Standby circuit or portion 12 includes a pair of PMOS transistors 22, 24, which are serially coupled together between the supply voltage (Vdd) and the output node 20. The source of PMOS transistor 22 is coupled to supply voltage Vdd, the drain of PMOS transistor. 22 is coupled to the source of PMOS transistor 24, and the gate of PMOS transistor 22 is coupled to the input node 18. The gate and drain of PMOS transistor 24 are coupled together, and are further coupled to the output node 20. As is well known in the art, the “source” and “drain” of the transistors described herein may be interchanged.

The bias circuit or portion 14 includes a plurality of PMOS transistors 26-40, a plurality of NMOS transistors 42-50, and an inverter 52. PMOS transistors 28, 30 are serially coupled together between the supply voltage Vdd and the output node 20. Particularly, the source of PMOS transistor 28 is coupled to supply voltage Vdd, the gate of PMOS transistor 28 is coupled to the output of inverter 52, and the drain of PMOS transistor 28 is coupled to the source of PMOS transistor 30. The gate and drain of PMOS transistor 30 are coupled together, and are further coupled to the output node 20.

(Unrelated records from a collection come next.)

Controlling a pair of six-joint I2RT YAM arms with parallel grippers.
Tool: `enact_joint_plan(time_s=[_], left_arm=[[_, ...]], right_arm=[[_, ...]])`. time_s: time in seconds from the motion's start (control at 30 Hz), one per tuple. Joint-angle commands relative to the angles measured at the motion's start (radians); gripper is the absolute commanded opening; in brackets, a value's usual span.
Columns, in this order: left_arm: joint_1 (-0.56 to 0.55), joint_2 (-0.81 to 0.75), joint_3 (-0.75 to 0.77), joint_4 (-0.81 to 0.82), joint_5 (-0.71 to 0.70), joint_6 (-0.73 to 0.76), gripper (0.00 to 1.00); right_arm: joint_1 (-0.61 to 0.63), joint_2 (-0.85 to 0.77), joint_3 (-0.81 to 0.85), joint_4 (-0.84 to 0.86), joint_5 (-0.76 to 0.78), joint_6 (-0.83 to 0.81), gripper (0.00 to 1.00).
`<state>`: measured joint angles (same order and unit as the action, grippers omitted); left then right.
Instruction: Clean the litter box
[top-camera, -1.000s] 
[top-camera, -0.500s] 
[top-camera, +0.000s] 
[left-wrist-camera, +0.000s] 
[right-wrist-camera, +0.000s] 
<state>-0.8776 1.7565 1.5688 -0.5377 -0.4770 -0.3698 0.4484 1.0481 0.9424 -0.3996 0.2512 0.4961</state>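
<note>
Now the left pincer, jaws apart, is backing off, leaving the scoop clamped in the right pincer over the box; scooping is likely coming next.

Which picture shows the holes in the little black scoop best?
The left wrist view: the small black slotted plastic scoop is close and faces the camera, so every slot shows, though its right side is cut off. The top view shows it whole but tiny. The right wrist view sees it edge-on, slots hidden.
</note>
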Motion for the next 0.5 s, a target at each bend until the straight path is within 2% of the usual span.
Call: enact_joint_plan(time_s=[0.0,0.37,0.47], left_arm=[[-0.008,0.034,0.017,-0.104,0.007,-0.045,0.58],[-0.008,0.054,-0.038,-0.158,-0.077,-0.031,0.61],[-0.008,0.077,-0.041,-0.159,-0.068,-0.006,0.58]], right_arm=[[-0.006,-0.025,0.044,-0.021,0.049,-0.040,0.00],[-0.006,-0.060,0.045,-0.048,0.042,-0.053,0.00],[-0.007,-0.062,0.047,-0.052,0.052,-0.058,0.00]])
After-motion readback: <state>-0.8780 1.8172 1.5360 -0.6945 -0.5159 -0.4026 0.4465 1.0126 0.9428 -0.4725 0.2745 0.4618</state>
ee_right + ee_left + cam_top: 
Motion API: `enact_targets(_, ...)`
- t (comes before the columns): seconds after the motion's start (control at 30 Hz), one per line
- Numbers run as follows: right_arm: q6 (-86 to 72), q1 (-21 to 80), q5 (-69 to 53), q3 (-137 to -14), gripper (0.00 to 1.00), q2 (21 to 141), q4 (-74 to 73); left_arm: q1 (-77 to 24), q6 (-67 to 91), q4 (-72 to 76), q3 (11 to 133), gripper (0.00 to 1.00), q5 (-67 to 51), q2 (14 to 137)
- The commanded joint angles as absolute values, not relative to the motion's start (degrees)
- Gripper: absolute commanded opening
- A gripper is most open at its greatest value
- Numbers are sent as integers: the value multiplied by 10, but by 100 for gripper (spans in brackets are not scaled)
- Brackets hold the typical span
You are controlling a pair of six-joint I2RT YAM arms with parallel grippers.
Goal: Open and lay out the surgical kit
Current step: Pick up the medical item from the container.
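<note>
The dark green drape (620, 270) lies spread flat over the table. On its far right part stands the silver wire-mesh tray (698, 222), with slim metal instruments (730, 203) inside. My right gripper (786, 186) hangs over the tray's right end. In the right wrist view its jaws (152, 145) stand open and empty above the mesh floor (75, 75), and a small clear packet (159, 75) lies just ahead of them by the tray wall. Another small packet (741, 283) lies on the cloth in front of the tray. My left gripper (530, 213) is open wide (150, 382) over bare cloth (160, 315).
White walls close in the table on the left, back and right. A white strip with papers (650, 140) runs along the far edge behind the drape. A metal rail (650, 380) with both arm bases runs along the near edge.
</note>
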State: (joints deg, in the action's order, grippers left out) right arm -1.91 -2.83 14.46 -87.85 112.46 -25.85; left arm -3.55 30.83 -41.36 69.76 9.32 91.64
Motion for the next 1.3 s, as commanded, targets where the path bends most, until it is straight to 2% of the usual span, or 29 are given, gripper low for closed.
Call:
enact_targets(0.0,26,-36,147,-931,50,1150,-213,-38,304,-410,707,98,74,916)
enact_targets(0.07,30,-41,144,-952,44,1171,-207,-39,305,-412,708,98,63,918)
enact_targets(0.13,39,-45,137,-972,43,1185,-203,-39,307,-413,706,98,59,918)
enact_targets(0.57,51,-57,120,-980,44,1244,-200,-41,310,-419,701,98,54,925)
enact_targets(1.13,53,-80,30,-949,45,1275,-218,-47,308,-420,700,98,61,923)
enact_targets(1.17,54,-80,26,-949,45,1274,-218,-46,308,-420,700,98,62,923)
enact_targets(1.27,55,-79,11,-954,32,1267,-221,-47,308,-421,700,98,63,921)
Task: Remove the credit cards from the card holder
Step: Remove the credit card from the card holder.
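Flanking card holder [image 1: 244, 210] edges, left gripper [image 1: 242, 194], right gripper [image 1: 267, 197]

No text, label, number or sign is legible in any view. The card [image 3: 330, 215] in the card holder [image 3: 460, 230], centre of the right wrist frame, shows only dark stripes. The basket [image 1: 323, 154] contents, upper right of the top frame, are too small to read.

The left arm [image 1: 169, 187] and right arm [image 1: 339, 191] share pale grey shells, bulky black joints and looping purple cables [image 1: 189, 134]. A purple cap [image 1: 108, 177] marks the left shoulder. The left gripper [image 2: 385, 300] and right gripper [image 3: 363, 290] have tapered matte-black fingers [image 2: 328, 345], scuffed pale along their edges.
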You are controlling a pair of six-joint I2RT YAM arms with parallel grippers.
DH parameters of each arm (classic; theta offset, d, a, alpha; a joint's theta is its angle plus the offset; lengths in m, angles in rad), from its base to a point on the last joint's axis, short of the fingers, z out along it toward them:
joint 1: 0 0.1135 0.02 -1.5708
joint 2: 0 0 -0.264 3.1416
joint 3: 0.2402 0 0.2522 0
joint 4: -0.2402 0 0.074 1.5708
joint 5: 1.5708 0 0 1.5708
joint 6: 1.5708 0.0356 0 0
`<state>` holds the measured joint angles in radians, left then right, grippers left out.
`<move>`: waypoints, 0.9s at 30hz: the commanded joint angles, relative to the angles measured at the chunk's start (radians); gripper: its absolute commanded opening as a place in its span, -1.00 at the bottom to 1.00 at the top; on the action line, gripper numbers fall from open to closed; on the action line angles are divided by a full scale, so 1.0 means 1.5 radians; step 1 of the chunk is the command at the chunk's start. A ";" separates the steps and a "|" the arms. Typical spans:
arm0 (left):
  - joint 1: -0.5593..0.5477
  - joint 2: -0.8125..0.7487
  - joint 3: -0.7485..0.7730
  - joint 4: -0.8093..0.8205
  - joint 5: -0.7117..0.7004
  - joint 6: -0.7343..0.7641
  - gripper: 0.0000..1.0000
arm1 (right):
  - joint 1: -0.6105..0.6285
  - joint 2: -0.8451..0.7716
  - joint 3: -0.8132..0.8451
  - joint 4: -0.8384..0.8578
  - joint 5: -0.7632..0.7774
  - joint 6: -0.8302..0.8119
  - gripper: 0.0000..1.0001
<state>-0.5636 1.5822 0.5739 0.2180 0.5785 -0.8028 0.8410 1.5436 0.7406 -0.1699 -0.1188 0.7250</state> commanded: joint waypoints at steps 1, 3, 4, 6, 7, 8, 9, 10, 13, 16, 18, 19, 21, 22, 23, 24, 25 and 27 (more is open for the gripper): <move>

PMOS transistor pairs 34, 36 and 38, 40 are each respectively and serially coupled together. Particularly, the source of each PMOS transistor 34, 38 is coupled to supply voltage Vdd, the gate of each PMOS transistor 34, 38 is coupled to the output of inverter 52, and the drain of each PMOS transistor 34, 38 is coupled to the source of PMOS transistor 36, 40, respectively. The gate and drain of each PMOS transistor 36, 40 are respectively coupled together. The PMOS transistor pairs 34, 36 and 38, 40 may be selectively coupled in a parallel relationship with PMOS transistor pair 28, 30, by use of optional connections 54, 56. That is, based on the intended application of circuit 10, a designer has the option to electrically connect each PMOS transistor pair 34, 36 and 38, 40 to output node 20, as illustrated by the optional connections 54, 56, respectively. By forming the optional connections 54, 56 (e.g., during or after the circuit fabrication process), PMOS transistor pairs 34, 36 and 38, 40 will be operatively disposed in a parallel relationship with PMOS transistor pair 28, 30. As discussed below, by connecting the PMOS transistor pair 34, 36 and/or pair 38, 40 in parallel with PMOS transistor pair 28, 30, a designer can increase the magnitude of the output bias current. (Iout) in order to suit a given application. It should be appreciated that when the optional connections 54, 56 are not formed (i.e., are disconnected), PMOS transistor pairs 34, 36 and 38, 40 have substantially no effect on the operation of circuit 10.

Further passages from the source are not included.